### YOUR INSTRUCTIONS
Using the listing below, please gather every line containing the word "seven".

### MATERIAL PROVIDED

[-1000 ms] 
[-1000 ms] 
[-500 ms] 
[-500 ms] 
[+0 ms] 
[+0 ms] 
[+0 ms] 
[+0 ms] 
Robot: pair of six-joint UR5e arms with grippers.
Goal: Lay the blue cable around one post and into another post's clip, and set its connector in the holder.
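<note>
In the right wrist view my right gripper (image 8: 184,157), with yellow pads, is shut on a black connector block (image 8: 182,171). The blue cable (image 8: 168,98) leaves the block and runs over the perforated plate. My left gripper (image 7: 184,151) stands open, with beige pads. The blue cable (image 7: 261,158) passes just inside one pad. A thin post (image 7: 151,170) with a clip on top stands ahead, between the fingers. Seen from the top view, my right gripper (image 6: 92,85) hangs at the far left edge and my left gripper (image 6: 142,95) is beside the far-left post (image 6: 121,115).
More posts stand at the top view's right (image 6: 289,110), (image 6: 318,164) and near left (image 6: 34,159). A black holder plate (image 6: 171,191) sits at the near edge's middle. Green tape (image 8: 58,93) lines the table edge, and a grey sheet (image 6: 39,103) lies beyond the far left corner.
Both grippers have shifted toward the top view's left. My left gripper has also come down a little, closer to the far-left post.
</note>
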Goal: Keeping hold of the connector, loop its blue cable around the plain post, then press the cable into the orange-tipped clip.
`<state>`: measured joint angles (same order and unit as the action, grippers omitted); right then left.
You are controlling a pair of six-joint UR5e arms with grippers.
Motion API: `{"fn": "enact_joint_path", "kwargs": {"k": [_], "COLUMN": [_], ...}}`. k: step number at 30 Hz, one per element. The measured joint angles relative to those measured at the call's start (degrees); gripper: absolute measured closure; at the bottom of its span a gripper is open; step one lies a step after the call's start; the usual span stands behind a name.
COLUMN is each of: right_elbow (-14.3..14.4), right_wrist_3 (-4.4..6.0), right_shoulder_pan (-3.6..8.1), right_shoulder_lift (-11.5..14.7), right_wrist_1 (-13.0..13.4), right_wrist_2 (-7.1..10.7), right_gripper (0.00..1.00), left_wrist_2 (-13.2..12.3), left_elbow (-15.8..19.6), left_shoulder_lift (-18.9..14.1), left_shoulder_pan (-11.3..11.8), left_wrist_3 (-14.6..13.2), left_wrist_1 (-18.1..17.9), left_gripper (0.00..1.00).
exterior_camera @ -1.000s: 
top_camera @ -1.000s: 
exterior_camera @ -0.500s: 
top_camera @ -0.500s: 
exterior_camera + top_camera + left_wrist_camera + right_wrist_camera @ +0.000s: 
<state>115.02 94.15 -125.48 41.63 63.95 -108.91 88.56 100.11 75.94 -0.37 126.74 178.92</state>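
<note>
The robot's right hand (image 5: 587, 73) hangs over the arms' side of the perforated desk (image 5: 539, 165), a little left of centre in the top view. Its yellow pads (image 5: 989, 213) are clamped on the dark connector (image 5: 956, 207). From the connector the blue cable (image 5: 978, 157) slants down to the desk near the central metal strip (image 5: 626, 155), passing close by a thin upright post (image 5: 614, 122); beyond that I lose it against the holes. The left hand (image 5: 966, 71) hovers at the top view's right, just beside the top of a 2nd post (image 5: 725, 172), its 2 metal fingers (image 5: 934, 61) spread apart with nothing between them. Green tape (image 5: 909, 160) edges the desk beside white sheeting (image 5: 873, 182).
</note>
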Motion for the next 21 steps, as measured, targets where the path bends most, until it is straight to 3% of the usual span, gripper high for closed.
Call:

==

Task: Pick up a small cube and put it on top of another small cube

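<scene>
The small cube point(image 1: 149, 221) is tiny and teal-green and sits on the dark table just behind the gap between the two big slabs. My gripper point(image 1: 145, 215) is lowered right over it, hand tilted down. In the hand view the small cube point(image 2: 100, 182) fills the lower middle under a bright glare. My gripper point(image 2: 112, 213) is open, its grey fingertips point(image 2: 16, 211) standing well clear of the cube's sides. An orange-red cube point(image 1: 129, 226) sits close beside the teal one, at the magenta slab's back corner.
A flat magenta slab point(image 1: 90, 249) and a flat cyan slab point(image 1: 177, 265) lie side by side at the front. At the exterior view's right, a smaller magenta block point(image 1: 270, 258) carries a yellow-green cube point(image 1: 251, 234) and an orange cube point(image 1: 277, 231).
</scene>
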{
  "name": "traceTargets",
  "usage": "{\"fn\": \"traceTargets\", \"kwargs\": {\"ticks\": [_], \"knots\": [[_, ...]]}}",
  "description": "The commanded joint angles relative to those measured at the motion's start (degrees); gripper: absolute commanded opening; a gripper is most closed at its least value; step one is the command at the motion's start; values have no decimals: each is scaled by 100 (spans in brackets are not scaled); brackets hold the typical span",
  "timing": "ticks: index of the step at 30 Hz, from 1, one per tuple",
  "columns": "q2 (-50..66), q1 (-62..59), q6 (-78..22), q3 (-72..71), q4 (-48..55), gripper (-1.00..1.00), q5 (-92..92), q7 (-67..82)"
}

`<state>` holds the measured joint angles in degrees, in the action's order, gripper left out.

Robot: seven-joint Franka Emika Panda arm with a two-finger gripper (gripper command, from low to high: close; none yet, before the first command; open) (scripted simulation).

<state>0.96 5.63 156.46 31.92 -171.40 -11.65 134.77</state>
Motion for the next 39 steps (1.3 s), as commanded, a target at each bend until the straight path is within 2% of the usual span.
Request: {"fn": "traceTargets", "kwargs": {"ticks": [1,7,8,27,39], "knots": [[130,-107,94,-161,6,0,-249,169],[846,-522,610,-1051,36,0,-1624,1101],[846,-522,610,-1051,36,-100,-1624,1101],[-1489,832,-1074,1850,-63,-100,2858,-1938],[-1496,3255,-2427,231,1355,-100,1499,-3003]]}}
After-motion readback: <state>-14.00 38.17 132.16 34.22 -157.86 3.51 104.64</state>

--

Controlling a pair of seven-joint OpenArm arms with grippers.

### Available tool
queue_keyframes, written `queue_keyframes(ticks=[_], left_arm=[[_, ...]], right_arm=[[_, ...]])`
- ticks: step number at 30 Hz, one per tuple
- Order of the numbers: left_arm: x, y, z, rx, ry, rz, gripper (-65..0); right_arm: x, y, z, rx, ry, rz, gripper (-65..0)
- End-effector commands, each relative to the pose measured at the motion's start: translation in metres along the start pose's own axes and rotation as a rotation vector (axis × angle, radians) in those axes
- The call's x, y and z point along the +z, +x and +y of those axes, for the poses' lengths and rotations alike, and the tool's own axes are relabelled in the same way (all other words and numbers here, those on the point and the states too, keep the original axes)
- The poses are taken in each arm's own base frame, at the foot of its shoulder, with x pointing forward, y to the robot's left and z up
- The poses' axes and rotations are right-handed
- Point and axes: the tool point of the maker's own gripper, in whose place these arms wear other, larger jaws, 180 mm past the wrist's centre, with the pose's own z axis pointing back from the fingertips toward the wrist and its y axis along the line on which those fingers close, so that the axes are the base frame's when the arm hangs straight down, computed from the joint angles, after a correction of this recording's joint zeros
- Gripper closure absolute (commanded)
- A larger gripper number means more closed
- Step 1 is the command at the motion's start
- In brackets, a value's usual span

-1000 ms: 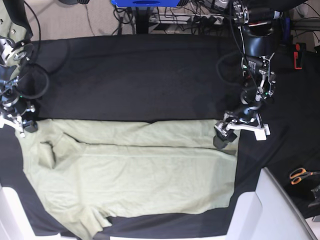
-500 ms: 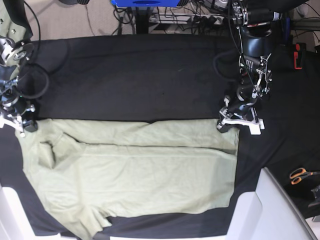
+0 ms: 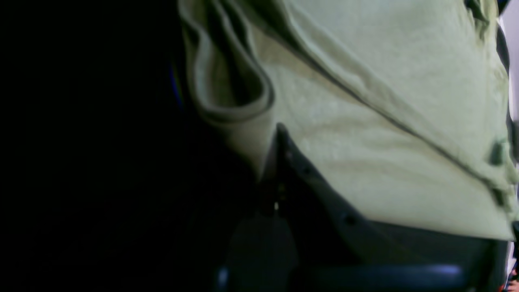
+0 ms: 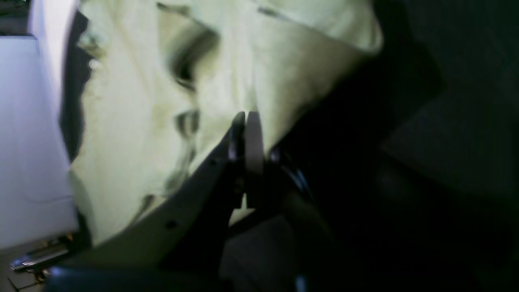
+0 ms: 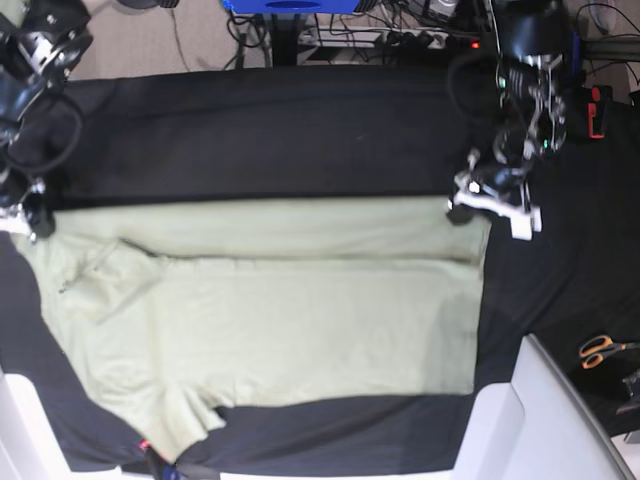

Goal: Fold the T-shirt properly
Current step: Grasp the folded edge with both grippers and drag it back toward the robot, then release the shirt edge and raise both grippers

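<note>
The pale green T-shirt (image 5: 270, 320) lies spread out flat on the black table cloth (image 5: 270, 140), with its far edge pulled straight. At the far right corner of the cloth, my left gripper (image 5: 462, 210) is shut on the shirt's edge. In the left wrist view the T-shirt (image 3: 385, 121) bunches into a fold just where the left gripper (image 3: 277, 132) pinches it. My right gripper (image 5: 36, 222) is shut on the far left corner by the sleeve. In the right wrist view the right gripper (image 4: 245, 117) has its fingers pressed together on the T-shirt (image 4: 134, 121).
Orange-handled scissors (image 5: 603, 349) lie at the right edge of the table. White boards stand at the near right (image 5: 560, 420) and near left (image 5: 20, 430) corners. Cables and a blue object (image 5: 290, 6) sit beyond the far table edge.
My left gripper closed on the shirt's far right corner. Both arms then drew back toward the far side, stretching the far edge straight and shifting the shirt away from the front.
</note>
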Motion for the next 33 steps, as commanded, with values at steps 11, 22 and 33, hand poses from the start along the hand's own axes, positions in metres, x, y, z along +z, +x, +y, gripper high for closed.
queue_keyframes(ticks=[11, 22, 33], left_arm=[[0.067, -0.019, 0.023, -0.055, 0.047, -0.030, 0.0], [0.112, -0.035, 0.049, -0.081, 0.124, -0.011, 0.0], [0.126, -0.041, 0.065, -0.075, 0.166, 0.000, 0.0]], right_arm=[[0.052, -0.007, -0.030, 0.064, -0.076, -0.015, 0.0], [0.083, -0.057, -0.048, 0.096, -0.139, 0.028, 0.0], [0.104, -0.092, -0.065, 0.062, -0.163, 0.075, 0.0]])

### ANSWER SECTION
Robot: seven-joint Franka Emika Panda arm with a two-finger gripper (gripper command, from low to high: close; none yet, before the first command; open) (scripted simulation).
Controlling a pair of seven-joint OpenArm arms with grippers.

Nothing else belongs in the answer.